Крот
«Дядя Миша» не спал и, лежа на спине, изредка поглядывал на Яковлева. Тот аккуратно сложил листок с текстом шифровки и протянул Спиридонову, который привстал и дотянулся до висевшей на гвозде, вбитом в стену, видавшей виды кепки. Листок он засунул под ее подкладку, повесил кепку обратно на гвоздь и снова прилег, обращаясь к Кроту:
— В сенях на стене висит раскладушка — тащи ее сюда и располагайся на ночлег! Только извиняй, чистых и белоснежных, крахмальных простыней не держим!
На последней фразе Спиридонов даже хохотнул — вроде как пошутил.
— Ничего, мы люди скромные, большевистской властью не избалованные — как говорится, простые советские труженики, — поддержал шутливый тон хозяина Крот.
— Это уж точно, — отозвался Михаил, которому явно не спалось, — всех нас коммунисты подровняли и уравняли, загнали в общий колхоз, будь они прокляты!
Тут Спиридонова словно «прорвало»: путано и бессвязно, перепрыгивая с одного на другое, он начал рассказывать про семью, отца, вспоминать свою юность и заодно проклинать большевиков. Яковлев понимал: его собеседнику необходимо перед кем-то выговориться, излить душу — ведь даже этого он не мог себе позволить среди враждебного окружения. Крот оказался для Михаила вроде «родственной души»: лежа на раскладушке в полной темноте — «керосинку» потушили, — Яковлев молча слушал и размышлял: «Этот Спиридонов живет прошлыми обидами и сводит старые счеты с Советской властью. Только таких, как он или я, — все-таки ничтожное меньшинство. А большинство на фронте, бьют и гонят немцев на Запад: это при том, что у многих тоже свои счеты с большевиками. Так что же — все забыли и простили?! „Родина-мать зовет“? Нет уж, товарищи дорогие, к черту всю эту слюнявую некрасовщину с белыми березками и „милейшими“ мужичками: я по натуре максималист — все или ничего! Или свободная Россия с гордым, достойным народом, или провались все в преисподнюю! Страна, где народ низведен до уровня колхозных рабов, не имеет права на существование — только так! Недаром коммунистический божок Ульянов-Ленин еще в Первую мировую войну выдвинул свой знаменитый лозунг: „Чем хуже, тем лучше!“ И вместе со своими соратниками фактически встал на сторону немцев — те недаром щедро финансировали большевиков, а потом „забросили“ (только не на парашютах, а в „опломбированном“ вагоне) на территорию России целую группу „товарищей“ во главе с „вождем мирового пролетариата“. Дядюшка мой служил при Керенском в специальном бюро Генштаба Русской армии и знал об этих фактах достоверно!

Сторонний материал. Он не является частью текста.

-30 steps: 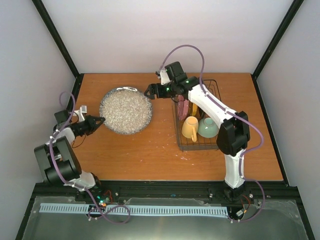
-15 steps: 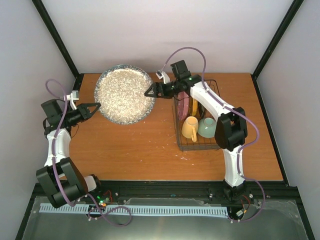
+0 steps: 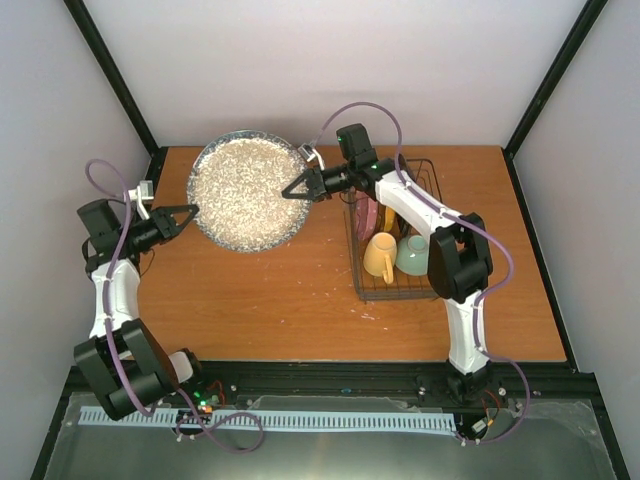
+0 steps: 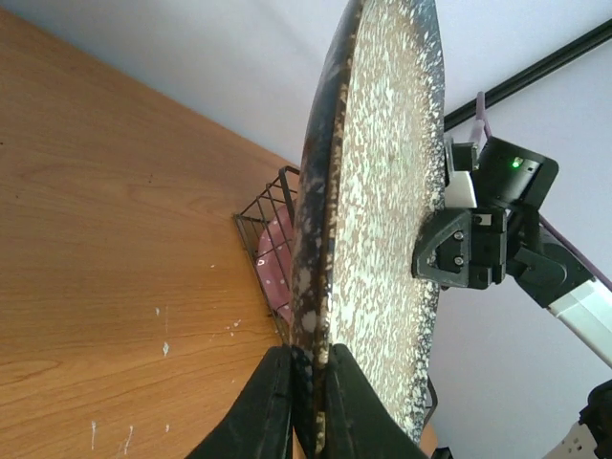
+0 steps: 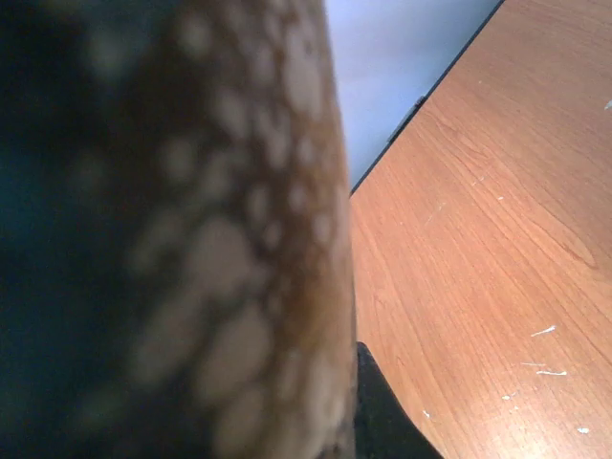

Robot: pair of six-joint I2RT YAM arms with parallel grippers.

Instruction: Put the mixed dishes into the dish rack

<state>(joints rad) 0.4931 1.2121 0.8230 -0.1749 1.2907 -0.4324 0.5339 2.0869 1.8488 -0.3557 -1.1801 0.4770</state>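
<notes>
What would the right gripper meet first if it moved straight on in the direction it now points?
The speckled plate. The right gripper points at its right rim and seems to be at it; contact is unclear. The left gripper pinches the opposite rim.
</notes>
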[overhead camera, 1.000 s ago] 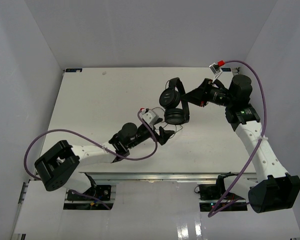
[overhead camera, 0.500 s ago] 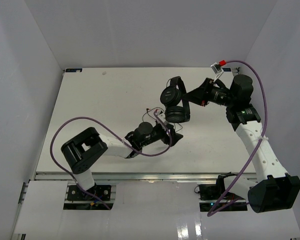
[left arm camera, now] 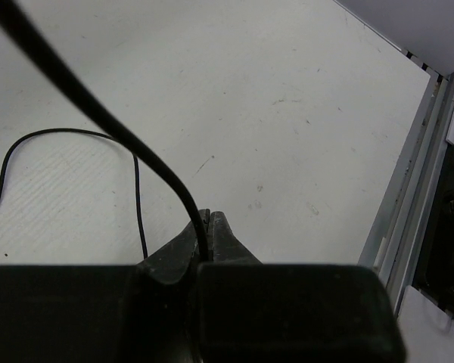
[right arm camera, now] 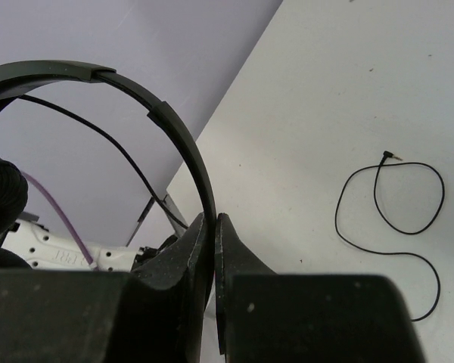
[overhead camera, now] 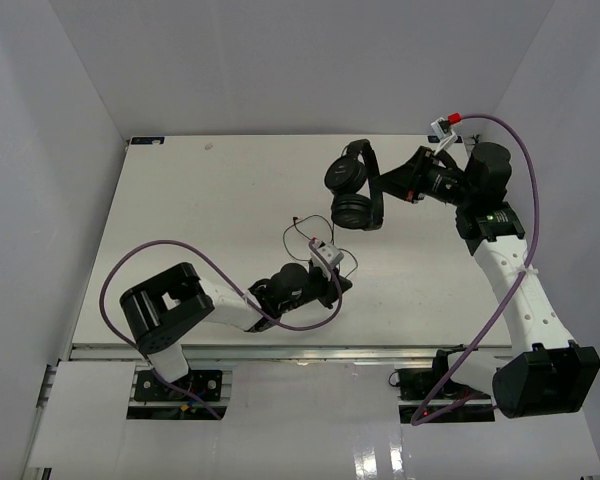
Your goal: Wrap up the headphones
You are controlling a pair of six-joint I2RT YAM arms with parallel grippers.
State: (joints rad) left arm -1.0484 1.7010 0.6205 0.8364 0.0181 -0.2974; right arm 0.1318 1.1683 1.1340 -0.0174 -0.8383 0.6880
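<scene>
Clamping thin curved headband [right arm camera: 178, 132] | pinching slim black cable [left arm camera: 76, 87] | scuffed matte table [left arm camera: 303, 113]

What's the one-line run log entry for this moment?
left hand: shut on cable | right hand: shut on headband | plug: loose on table

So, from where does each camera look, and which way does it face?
Top external: above and behind, facing down on the table; left arm and right arm show.
Left wrist: faces along the left fingers, shut on the cable.
Right wrist: faces along the right fingers, shut on the headphones.
Shared: top and right wrist show headphones and cable.
</scene>
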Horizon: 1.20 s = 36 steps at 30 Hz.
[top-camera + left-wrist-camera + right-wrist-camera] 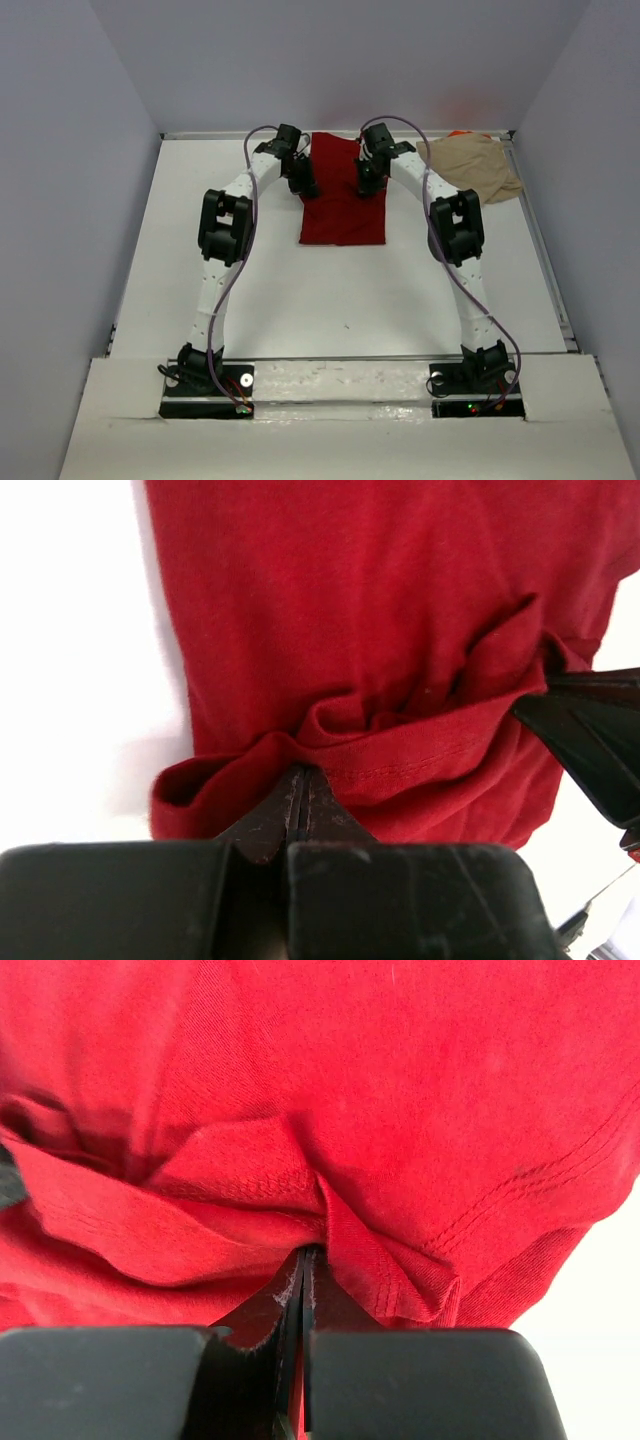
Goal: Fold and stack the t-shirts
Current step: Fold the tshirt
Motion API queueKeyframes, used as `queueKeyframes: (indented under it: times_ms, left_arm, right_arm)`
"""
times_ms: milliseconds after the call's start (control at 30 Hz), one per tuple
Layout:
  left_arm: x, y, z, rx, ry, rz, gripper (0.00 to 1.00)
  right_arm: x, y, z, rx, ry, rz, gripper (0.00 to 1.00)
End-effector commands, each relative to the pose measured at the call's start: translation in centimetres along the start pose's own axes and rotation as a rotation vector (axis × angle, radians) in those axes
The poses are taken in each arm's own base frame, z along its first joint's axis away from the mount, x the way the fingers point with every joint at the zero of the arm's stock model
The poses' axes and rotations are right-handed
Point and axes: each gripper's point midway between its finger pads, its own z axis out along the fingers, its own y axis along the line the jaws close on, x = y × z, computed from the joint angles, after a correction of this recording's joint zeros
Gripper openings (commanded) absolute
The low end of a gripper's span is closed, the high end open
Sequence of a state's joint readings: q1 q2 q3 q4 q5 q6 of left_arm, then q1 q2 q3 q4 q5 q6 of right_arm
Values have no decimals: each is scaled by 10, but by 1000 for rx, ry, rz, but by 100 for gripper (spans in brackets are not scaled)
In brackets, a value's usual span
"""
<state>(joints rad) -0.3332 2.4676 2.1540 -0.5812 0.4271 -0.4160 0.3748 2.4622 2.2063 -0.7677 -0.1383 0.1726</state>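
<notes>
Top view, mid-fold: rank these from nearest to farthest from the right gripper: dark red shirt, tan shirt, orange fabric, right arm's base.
From the right gripper:
1. dark red shirt: pinched in the gripper, at the shirt's far right part.
2. tan shirt: crumpled to the gripper's right, in the far right corner.
3. orange fabric: a sliver peeking out behind the tan shirt.
4. right arm's base: at the near edge.

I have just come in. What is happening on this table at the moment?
Two robot arms are working on a dark red t-shirt that lies at the far middle of the table. The left hand and the right hand are each shut on a bunched edge of it, one at each side. A tan t-shirt lies crumpled in the far right corner, untouched, with a bit of orange fabric behind it.
</notes>
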Motion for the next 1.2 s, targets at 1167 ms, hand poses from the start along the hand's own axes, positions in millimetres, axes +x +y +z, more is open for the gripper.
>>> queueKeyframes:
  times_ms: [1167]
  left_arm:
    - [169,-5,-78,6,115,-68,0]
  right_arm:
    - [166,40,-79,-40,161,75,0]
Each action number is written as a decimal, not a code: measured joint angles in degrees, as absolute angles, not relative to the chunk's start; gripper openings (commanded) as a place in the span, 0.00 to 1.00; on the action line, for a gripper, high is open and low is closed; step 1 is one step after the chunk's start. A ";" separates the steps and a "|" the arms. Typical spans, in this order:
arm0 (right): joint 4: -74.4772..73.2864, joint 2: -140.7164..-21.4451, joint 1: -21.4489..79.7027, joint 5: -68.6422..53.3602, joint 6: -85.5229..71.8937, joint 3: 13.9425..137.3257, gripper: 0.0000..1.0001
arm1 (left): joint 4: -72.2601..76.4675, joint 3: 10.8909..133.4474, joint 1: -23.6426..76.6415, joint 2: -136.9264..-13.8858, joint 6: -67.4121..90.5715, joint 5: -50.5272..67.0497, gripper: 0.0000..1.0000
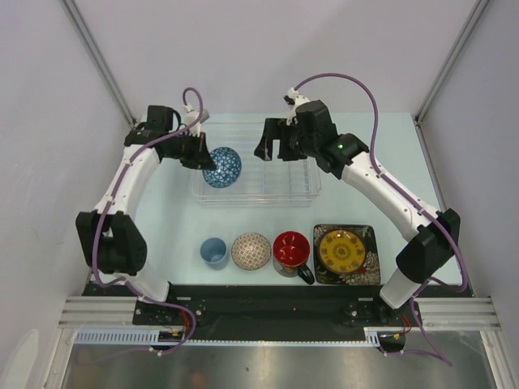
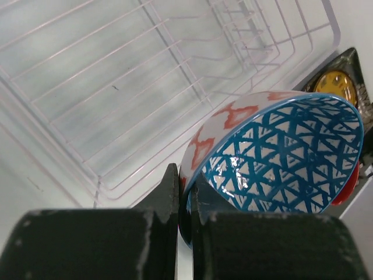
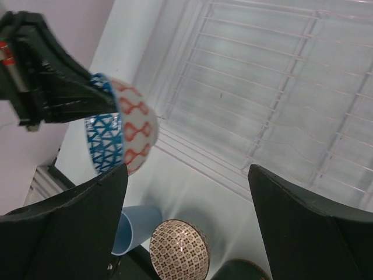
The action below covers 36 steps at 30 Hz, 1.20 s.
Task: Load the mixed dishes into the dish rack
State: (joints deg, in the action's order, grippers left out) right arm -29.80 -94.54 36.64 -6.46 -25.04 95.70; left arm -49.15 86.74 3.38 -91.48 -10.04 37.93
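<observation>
My left gripper (image 1: 199, 154) (image 2: 185, 198) is shut on the rim of the blue patterned bowl (image 1: 221, 167) (image 2: 285, 157) (image 3: 125, 125). It holds the bowl tilted on edge in the air over the near left corner of the clear dish rack (image 1: 276, 182) (image 2: 116, 87) (image 3: 274, 87). My right gripper (image 1: 276, 152) (image 3: 187, 169) hangs open over the rack's middle with nothing between its fingers. Along the near edge stand the light-blue cup (image 1: 213, 252) (image 3: 137, 227), beige patterned bowl (image 1: 250, 250) (image 3: 179, 251), red-inside mug (image 1: 290, 250), and the yellow plate (image 1: 341, 251) (image 2: 335, 87) on the black square plate (image 1: 323, 274).
White walls with grey corner posts close in the table on three sides. The arm bases stand on a black rail (image 1: 259, 296) just behind the row of dishes. The rack's ribbed dividers hold no dish.
</observation>
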 measured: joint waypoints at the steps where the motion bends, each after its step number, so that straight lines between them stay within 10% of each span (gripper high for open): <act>1: -29.52 -94.54 36.64 -7.14 -25.04 95.79 0.90 | -48.38 87.05 4.05 -92.64 -8.75 37.91 0.00; 36: -29.85 -102.98 38.79 -1.83 -18.55 101.71 0.81 | -41.25 103.79 15.20 -105.84 3.03 27.73 0.00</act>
State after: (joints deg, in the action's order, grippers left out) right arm -29.85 -102.98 38.79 -1.83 -18.55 101.71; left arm -41.25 103.79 15.20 -105.84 3.03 27.73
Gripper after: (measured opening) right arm 0.845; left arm 0.055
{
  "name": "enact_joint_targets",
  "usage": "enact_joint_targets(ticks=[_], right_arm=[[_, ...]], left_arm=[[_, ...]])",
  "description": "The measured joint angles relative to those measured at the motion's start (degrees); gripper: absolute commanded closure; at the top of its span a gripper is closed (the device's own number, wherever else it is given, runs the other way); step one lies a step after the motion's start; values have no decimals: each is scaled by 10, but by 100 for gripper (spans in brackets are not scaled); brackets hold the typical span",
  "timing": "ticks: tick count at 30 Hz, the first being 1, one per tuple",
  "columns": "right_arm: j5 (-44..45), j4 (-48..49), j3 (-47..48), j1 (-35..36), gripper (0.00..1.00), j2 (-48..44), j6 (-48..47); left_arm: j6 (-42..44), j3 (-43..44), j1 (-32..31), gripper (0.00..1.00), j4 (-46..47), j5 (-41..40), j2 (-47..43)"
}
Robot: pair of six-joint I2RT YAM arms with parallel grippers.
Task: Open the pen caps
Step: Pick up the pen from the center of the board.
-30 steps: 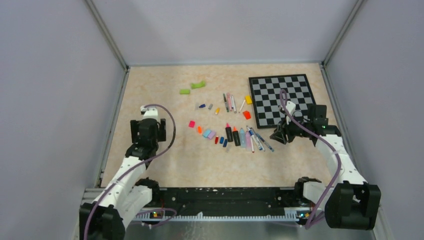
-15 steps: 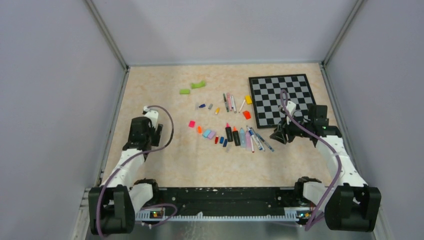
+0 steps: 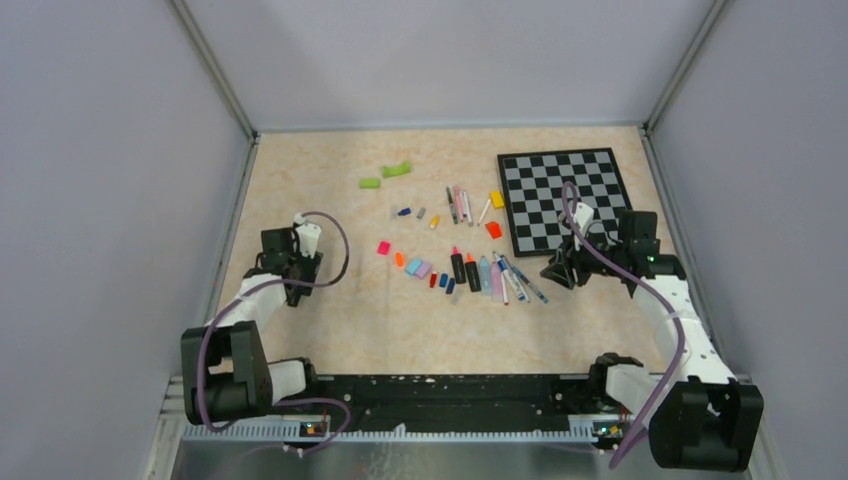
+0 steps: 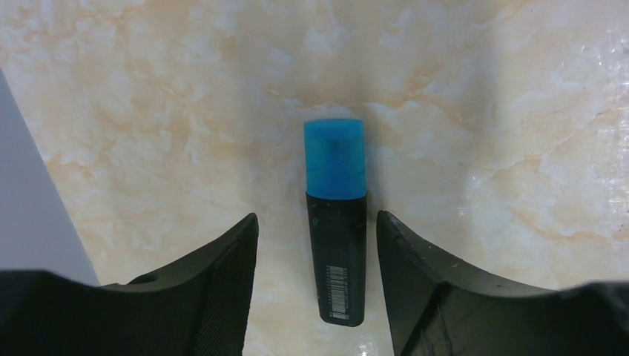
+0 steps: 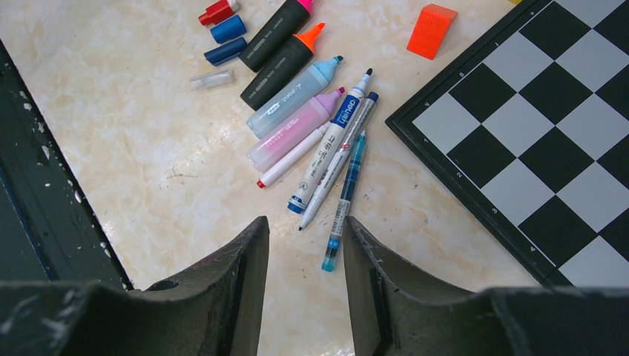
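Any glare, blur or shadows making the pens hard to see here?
Left wrist: the blue-capped highlighter is sharp, soft shadow beyond its cap, glare on the table near its base. Right wrist: the pens are crisp and evenly lit. Top external: they look tiny, but no glare.

I've got the chessboard (image 3: 566, 198) lying flat on the pale marbled table (image 3: 330, 320), black and white squares inside a dark rim. Just beside its left edge sits an orange block (image 3: 493, 229), toward the board's near-left corner, not touching it. A yellow block (image 3: 497, 199) sits farther back along that same edge. Well left of the board I see two green pieces (image 3: 397, 169), the curved one nearer the board and the smaller one beyond it. Grey walls (image 3: 100, 150) rise behind and beside the board.
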Motion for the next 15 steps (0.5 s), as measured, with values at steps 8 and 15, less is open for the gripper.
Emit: enact_joint_targets(ticks=[8,15], right_arm=[[0,-1,0,0,59,-7,-3],[0,-2,0,0,59,-7,-3]], left_arm=[[17,29,13,50,-24,37,34],[27,49,21,64,-29,80,64]])
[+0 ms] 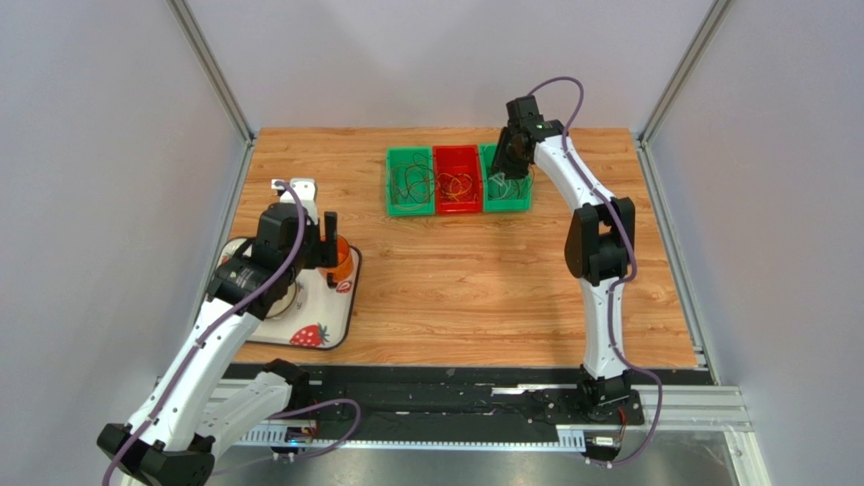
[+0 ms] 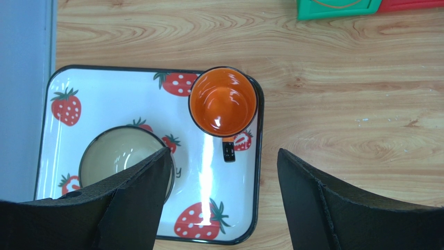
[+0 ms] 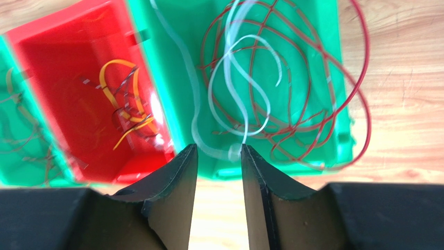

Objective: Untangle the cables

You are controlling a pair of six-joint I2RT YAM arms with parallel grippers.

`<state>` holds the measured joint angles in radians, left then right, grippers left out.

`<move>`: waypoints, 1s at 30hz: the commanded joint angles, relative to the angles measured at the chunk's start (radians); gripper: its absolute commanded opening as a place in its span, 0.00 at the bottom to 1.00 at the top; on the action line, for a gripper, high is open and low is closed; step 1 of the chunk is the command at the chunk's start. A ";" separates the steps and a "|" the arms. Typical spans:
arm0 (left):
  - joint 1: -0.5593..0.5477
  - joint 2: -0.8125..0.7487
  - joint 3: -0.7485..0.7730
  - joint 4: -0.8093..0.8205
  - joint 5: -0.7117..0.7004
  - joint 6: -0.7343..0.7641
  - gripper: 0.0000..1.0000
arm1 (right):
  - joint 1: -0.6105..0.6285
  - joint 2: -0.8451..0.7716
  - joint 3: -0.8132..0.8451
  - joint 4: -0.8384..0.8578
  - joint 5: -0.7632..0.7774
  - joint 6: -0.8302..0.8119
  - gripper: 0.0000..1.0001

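Observation:
Thin cables lie in three bins at the back of the table. Dark red cables (image 3: pixel 312 104) and a whitish cable (image 3: pixel 229 78) loop in the right green bin (image 3: pixel 302 31), and some red loops hang over its edge onto the table. Yellow and striped cables (image 3: pixel 112 78) lie in the red bin (image 3: pixel 62 78). Brownish cables (image 1: pixel 411 182) lie in the left green bin (image 1: pixel 393 208). My right gripper (image 3: pixel 219 151) is open over the near rim of the right green bin, and the whitish cable's end lies at its fingertips. My left gripper (image 2: pixel 224 156) is open and empty, far from the bins.
A white strawberry tray (image 2: pixel 104 83) at the left holds an orange mug (image 2: pixel 223 101) and a cream bowl (image 2: pixel 117 153), right below my left gripper. Grey walls stand close on the left, right and back of the wooden table (image 1: pixel 466 284).

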<state>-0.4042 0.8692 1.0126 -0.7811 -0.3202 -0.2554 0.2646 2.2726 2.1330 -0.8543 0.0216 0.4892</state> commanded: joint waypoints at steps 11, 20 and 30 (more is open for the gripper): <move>0.002 -0.015 -0.003 0.016 0.010 0.010 0.83 | 0.033 -0.349 -0.150 0.107 0.034 -0.037 0.38; 0.002 -0.041 -0.014 0.039 0.062 0.007 0.87 | 0.280 -0.541 -0.460 0.345 0.098 -0.207 0.43; 0.002 -0.036 -0.012 0.037 0.055 0.016 0.86 | 0.332 -0.880 -1.071 1.043 0.214 -0.150 0.73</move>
<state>-0.4042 0.8436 1.0019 -0.7685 -0.2661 -0.2554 0.6094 1.4837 1.2274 -0.2646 0.1318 0.3264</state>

Кстати, большевики-ленинцы блестяще выполнили возложенную на них миссию: развалили армию и вывели Россию из войны против Германии. Так что теперь я могу считать себя достойным продолжателем дела Ленина: „Чем хуже, тем лучше!“ Пусть даже немцы наверняка проиграют войну — это их война! Я свою войну против коммунистов проигрывать не собираюсь: все еще впереди, господа большевики!»
В конце концов Спиридонов замолчал. Заснул, а лучше сказать, забылся в тревожной полудреме и Яковлев…
Спали они не больше двух часов: в пять первым проснулся хозяин. Несмотря на свое недавнее опьянение, Михаил сразу встал, надел все те же валенки и пошел в сени — там находился туалет без удобств и висел рукомойник — водопровод пока наладили только в центре города. Яковлев, услышав передвижения хозяина, тут же открыл глаза и посмотрел на слабо светившиеся в темноте фосфоресцирующие стрелки своих наручных часов: начало шестого. Он встал с раскладушки, зажег керосиновую лампу, потом намотал портянки и обул сапоги: спал он не раздеваясь, только укрылся собственной шинелью. Поздоровался со Спиридоновым, который вернулся из прихожей и что-то пробурчал в ответ, — теперь его утренний маршрут повторил Крот, посетив туалет и задержавшись у рукомойника. Когда «дядя Миша» изливал ему душу перед сном, то немного порассказывал и о своем теперешнем житье-бытье: он работал заведующим складом ОРСа железной дороги. Они даже не стали завтракать — Спиридонов торопился на работу.
— Пока темно, надо идти — будет лучше, если тебя никто из соседей не увидит, — заметил он.
— Вот что, Михаил. Я тут вчера справлялся о тебе у одной женщины, соседки твоей — Ниной зовут. Сказал, что привет какой-то должен передать — так, ерунду наболтал. Если она обо мне спросит, скажи: ошибся старлей, не на ту улицу забрел…
— Понял. А Нинку эту я знаю, ничего, аппетитная бабенка — я один раз, было дело, хотел к ней подкатиться!